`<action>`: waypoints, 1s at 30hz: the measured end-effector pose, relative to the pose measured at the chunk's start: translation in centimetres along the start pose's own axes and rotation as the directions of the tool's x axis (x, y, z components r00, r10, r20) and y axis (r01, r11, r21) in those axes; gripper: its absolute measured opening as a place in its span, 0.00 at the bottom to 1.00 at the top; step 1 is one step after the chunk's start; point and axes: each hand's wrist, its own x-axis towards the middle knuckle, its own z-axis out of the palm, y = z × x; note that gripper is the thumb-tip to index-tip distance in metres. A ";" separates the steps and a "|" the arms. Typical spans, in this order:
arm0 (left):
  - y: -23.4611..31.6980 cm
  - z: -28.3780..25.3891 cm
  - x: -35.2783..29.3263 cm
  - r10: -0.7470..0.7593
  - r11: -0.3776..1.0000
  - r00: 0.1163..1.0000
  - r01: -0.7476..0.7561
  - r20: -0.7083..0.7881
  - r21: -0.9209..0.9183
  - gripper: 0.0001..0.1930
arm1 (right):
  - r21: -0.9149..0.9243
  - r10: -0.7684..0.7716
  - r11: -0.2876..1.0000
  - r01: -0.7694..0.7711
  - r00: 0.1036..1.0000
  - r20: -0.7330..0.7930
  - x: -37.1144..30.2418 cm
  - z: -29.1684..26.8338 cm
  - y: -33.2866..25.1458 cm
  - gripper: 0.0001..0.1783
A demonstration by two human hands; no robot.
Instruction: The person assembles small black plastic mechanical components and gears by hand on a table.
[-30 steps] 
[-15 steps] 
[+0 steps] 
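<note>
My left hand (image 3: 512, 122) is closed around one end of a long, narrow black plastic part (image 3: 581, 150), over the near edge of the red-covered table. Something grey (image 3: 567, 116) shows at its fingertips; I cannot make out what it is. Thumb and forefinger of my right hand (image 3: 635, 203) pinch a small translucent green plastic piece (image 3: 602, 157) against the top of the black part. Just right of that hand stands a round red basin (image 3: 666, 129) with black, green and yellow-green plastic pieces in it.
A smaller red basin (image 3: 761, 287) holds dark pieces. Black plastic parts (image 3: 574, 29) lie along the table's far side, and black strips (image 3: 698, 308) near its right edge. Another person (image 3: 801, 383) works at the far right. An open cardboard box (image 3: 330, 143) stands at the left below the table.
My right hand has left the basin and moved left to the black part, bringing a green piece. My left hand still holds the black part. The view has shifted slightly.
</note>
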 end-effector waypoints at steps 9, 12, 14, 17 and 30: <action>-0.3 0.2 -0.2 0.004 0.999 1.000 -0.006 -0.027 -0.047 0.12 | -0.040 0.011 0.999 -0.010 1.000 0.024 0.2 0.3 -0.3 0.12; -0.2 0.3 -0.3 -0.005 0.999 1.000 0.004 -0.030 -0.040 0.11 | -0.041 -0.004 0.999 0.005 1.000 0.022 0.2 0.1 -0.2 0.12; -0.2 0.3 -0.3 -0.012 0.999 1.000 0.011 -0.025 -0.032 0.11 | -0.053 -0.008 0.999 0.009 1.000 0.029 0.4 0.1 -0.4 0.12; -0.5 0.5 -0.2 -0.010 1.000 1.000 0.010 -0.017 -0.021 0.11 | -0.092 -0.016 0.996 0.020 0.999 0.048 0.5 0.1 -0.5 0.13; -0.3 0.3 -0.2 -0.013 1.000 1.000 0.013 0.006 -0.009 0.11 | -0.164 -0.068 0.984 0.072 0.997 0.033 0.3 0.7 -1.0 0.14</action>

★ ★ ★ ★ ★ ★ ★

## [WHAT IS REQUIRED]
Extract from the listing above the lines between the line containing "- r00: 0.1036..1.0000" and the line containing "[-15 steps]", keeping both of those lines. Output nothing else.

## [THE ANSWER]
  - r00: 0.1036..1.0000
  - r20: -0.7330..0.7930
  - x: -37.1144..30.2418 cm
  - z: -29.1684..26.8338 cm
  - y: -33.2866..25.1458 cm
  - gripper: 0.0001..0.1783
A demonstration by two human hands; no robot.
Instruction: The person assembles small black plastic mechanical components and gears by hand on a table.
[-30 steps] 
[-15 steps] 

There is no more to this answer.